Precisamos falar da ferrovia de cargas

  • 17/03/2020 04:25
  • Marcelo Fritschy

Patrimônio histórico, baixo custo e sustentável em todo o Brasil. Na região do oeste paulista, a ferrovia chegou em 1916, e possibilitou o progresso de diversas cidades. Mas a história também foi marcada pela paralisação do transporte. De lá para cá, o mundo mudou, mas é fato que o transporte ferroviário ainda tem muito para contribuir com o desenvolvimento econômico.

Atualmente, sua inutilização e o descaso tem gerado indignação à população, cujo tema é sempre atual. Participativa na sociedade, a UEPP (União das Entidades de Presidente Prudente e Região) cobra providências concretas da atual concessionária Rumo e de deputados estaduais e federais, governo do Estado, Ministério da Infraestrutura e demais autoridades em busca de apoio para essa reivindicação.

Para trazer grande movimentação de carga, a região do oeste paulista poderia ser contemplada com a efetivação de algumas propostas, como: a manutenção do traçado da Ferrovia Norte-Sul (original de Presidente Venceslau); reimplantação do ramal ferroviário de Dourados (Presidente Prudente/Rosana); reativação e modernização do Terminal Portuário intermodal de Presidente Epitácio; e a implantação na nova concessão do ramal ferroviário de bitola larga entre a Parapuã até Prudente (trecho Jaú), em via paralela com a Rodovia Assis Chateaubriand (SP-425).
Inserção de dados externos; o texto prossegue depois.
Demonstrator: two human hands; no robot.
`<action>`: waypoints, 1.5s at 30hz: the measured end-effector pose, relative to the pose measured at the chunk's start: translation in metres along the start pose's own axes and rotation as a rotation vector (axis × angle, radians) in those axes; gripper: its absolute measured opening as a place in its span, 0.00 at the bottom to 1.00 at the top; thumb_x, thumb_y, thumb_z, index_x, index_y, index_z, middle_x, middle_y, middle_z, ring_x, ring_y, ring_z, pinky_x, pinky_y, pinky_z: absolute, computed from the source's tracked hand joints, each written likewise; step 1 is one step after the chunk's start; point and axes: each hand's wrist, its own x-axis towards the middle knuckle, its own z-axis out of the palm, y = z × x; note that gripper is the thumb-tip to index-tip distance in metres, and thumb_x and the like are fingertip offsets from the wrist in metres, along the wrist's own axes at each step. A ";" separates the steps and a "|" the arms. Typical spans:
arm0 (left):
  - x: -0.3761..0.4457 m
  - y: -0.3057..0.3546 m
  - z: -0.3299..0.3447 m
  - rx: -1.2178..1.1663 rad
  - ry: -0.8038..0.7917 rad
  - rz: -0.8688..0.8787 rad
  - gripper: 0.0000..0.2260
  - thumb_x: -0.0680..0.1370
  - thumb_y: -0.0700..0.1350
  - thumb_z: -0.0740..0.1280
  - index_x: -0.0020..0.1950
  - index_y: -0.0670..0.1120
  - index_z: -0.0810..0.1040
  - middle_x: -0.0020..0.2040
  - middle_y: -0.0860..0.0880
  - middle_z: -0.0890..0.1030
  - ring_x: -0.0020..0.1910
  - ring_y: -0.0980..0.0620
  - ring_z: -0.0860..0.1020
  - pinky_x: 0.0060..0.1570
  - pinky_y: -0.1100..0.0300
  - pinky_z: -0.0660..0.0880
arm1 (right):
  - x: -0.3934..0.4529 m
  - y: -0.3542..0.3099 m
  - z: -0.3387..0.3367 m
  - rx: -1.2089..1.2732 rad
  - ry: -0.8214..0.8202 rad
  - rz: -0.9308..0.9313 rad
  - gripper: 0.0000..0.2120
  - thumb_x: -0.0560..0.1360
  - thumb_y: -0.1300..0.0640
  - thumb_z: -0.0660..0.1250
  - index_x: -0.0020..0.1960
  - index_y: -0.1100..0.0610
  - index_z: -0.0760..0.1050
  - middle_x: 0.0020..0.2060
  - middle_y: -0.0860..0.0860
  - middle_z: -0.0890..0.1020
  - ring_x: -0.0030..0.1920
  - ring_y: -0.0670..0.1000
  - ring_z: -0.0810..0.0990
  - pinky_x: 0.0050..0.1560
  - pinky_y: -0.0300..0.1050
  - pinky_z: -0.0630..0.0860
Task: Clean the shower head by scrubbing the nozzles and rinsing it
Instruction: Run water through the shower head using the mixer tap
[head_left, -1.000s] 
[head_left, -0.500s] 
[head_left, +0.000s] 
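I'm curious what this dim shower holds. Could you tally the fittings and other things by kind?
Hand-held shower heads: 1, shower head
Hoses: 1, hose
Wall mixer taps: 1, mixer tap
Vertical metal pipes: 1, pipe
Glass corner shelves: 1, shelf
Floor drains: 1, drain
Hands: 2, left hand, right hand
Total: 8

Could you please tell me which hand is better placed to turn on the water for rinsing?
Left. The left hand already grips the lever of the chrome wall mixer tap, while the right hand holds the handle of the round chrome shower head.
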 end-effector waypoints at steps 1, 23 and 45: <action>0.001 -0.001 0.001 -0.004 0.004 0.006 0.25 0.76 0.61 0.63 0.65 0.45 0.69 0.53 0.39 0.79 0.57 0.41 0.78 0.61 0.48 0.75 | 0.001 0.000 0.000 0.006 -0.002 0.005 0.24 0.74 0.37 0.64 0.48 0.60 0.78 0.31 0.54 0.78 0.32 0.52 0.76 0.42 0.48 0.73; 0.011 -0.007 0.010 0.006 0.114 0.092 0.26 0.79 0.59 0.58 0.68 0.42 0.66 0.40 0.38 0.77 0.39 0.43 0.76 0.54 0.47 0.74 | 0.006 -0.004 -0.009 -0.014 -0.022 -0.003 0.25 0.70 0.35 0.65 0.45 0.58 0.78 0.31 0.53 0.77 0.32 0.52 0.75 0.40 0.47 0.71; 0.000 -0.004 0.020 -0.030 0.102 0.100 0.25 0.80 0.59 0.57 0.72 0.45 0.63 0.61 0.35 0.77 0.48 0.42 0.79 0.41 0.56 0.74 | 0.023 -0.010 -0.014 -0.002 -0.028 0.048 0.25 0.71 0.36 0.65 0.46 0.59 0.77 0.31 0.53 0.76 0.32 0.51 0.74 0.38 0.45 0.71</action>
O mundo mudou, mas é fato que o transporte ferroviário ainda tem muito para contribuir com o desenvolvimento econômico

Sucateado, o trecho Presidente Epitácio x Ourinhos x Sorocaba gera à concessionária Rumo uma multa diária de R$ 30 mil. O trecho também visa a ligação e inclusão no PDTL (Plano de Desenvolvimento de Transporte e Logística do Estado de São Paulo). Quanto à possível devolução do modal para a União, embora seja um processo mais demorado e cansativo, poderá ser a saída, caso a Rumo não apresente uma tabela com preços dentro da razoabilidade.

O tema ferrovia se faz necessário e não podemos nos dar por vencidos. Até hoje, é a forma de melhor custo-benefício em relação a outros transportes, sendo um melhor investimento e proporcionando uma queda considerável do tráfego de caminhões pesados nas rodovias mais movimentadas.